*** Begin section ***
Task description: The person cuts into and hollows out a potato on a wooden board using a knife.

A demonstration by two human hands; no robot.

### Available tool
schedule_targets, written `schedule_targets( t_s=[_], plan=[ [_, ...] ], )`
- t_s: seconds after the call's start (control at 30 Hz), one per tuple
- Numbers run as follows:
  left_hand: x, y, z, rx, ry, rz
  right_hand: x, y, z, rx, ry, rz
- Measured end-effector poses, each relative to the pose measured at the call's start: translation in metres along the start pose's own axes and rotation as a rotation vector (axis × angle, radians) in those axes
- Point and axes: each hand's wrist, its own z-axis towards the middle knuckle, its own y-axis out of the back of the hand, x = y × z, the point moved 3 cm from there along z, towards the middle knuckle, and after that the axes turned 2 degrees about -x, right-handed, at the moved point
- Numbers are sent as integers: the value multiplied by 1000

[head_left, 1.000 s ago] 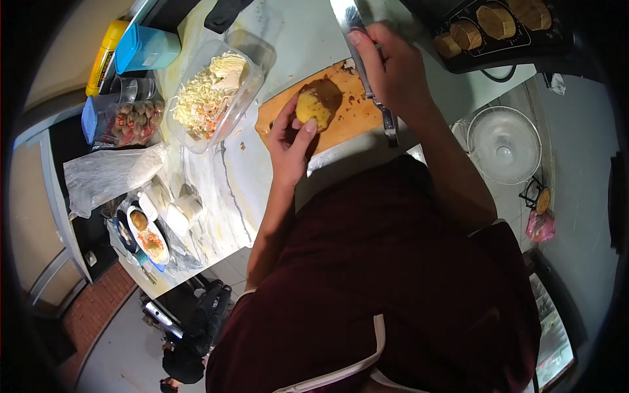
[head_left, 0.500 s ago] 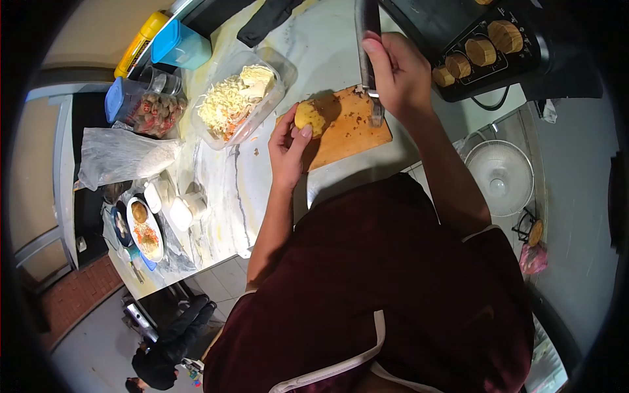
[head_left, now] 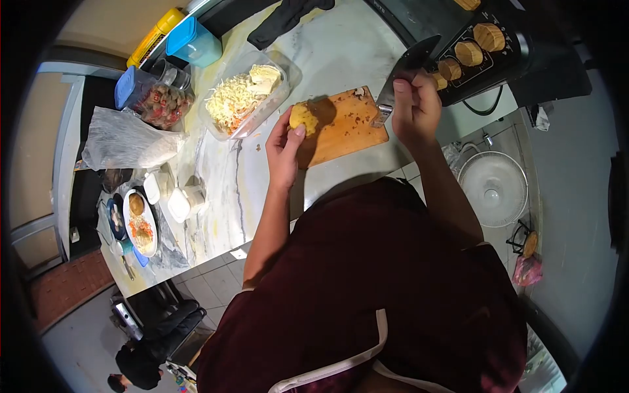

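My left hand (head_left: 285, 154) is closed around a yellow peeled potato (head_left: 303, 119) with dark specks, raised over the left end of the wooden cutting board (head_left: 344, 144). Brown bits of peel dot the board. In my right hand (head_left: 417, 111) is a knife (head_left: 413, 57). Its broad dark blade points toward the far right, and a shiny metal part sticks out below my fingers over the board's right edge. The knife and potato are apart. Just beyond the potato stands a clear plastic container (head_left: 237, 134) of shredded cabbage (head_left: 229, 98).
A black appliance with wooden knobs (head_left: 468, 54) stands at the far right. A white colander (head_left: 493, 187) is at right. To the left are a jar of brown pieces (head_left: 160, 105), a plastic bag (head_left: 128, 141) and an oval plate (head_left: 151, 223). Another person (head_left: 139, 367) is at lower left.
My right hand has shifted slightly right and tilted the knife, so its broad side shows and its tip points right. The left hand still holds the potato. The view has moved slightly.
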Motion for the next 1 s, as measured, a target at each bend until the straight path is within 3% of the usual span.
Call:
schedule_targets(
  t_s=[0.23,0.47,0.57,0.63,0.67,0.73,0.77,0.8,0.87,1.0],
  plan=[
    [-6,0,-1,20,-32,-28,-20,2,-25,169,-293,119],
    [0,1,-4,44,-14,-40,-38,-5,-44,204,-211,197],
    [2,0,-2,160,17,-148,-39,-12,-43,184,-288,251],
    [2,-1,-3,187,37,-163,-26,-15,-28,184,-445,105],
    [1,-3,-2,213,55,-177,-21,-17,-21,185,-444,106],
    [1,-5,-2,213,65,-202,-4,-20,-9,246,-137,-95],
    [1,-7,-3,214,72,-229,-1,-20,-12,309,-333,-83],
    [0,-9,-3,210,76,-229,3,-20,-14,312,-338,-83],
    [-1,-13,-2,214,108,-264,5,-20,-23,386,-559,-47],
    [1,-20,-1,226,150,-294,3,-24,-33,413,-637,13]
  ],
)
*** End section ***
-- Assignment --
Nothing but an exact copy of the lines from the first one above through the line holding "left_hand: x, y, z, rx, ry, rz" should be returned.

-- Problem solution --
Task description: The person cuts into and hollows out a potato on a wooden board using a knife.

A demonstration by two human hands; no robot.

### Available tool
schedule_targets, written `schedule_targets( t_s=[_], plan=[ [_, ...] ], )`
- t_s: seconds after the call's start (control at 30 Hz), one per tuple
- Numbers run as follows:
  left_hand: x, y, z, rx, ry, rz

This completes the requested output.